Fernán Caballero (24 December 1796 – 7 April 1877) was the pseudonym of Spanish novelist Cecilia Francisca Josefa Böhl de Faber y Ruiz de Larrea. She was daughter of German writer Johann Nikolaus Böhl von Faber and Spanish writer Frasquita Larrea. Her pen name was adopted from that of a village in the province of Ciudad Real.

Life
Born at Morges in Switzerland, Cecilia Francisca Josefa Böhl und Lütkens y Ruiz de Larrea was the daughter of Johann Nikolaus Böhl von Faber, a German merchant from Hamburg, who lived long in Spain, married Frasquita Larrea a native of Cádiz,  and he is creditably known to students of Spanish literature as the editor of the Floresta de rimas antiguas castellanas (1821–1825), and the Teatro español anterior a Lope de Vega (1832). She was educated principally at Hamburg, visited Spain in 1815, and in 1816 married Antonio Planells y Bardaxi, an infantry captain of bad character. In the following year Planells was killed in action, and in 1822 the young widow married Francisco Ruiz del Arco, Marqués de Arco Hermoso, an officer in one of the Spanish household regiments.

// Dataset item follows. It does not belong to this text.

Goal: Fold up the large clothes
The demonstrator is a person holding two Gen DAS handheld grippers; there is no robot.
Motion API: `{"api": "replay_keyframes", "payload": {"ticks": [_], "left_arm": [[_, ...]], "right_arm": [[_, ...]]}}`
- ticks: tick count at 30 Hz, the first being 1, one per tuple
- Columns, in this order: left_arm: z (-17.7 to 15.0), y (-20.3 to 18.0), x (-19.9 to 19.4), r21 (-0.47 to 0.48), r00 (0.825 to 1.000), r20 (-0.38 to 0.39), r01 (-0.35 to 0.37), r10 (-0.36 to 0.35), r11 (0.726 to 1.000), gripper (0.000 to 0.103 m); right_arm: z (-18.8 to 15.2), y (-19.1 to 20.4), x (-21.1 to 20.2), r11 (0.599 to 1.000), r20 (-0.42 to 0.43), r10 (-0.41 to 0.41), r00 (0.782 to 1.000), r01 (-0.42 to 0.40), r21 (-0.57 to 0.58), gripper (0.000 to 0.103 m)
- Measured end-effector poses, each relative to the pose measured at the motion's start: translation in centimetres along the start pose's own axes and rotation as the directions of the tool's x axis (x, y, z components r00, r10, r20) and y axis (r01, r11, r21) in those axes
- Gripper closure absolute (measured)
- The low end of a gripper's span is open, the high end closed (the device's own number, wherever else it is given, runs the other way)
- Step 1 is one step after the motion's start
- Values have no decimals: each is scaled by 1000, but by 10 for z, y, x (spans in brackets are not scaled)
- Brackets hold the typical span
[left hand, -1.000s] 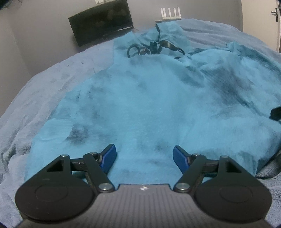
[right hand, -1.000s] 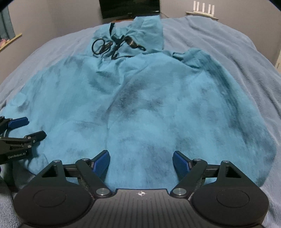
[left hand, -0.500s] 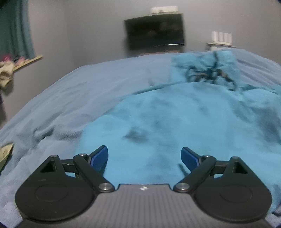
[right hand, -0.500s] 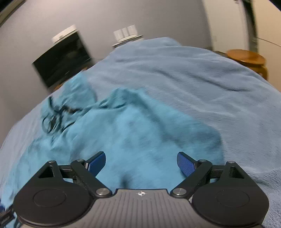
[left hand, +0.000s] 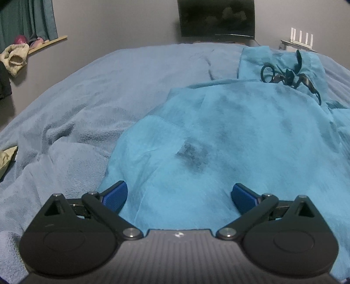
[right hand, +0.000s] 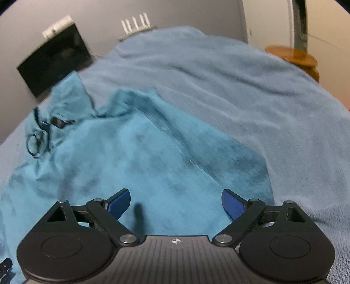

Upon the death of Arco Hermoso in 1835, the marquesa found herself in straitened circumstances, and in less than two years she married Antonio Arrom de Ayala, a man considerably her junior. Arrom was appointed consul in Australia, engaged in business enterprises and made money; but unfortunate speculations drove him to commit suicide in 1859. Ten years earlier the name of Fernán Caballero became famous in Spain as the author of La Gaviota. The writer had already published in German an anonymous romance, Sole (1840), and curiously enough the original draft of La Gaviota was written in French. This novel, translated into Spanish by , appeared as the feuilleton of El Heraldo (1849), and was received with marked favor. Eugenio de Ochoa, a prominent critic of the day, ratified the popular judgment, and hopefully proclaimed the writer to be a rival of Walter Scott. No other Spanish book of the 19th century has obtained such instant and universal recognition. Translated into most European languages, it is the best of its author's works, with the possible exception of La Familia de Alvareda (which was written, first of all, in German).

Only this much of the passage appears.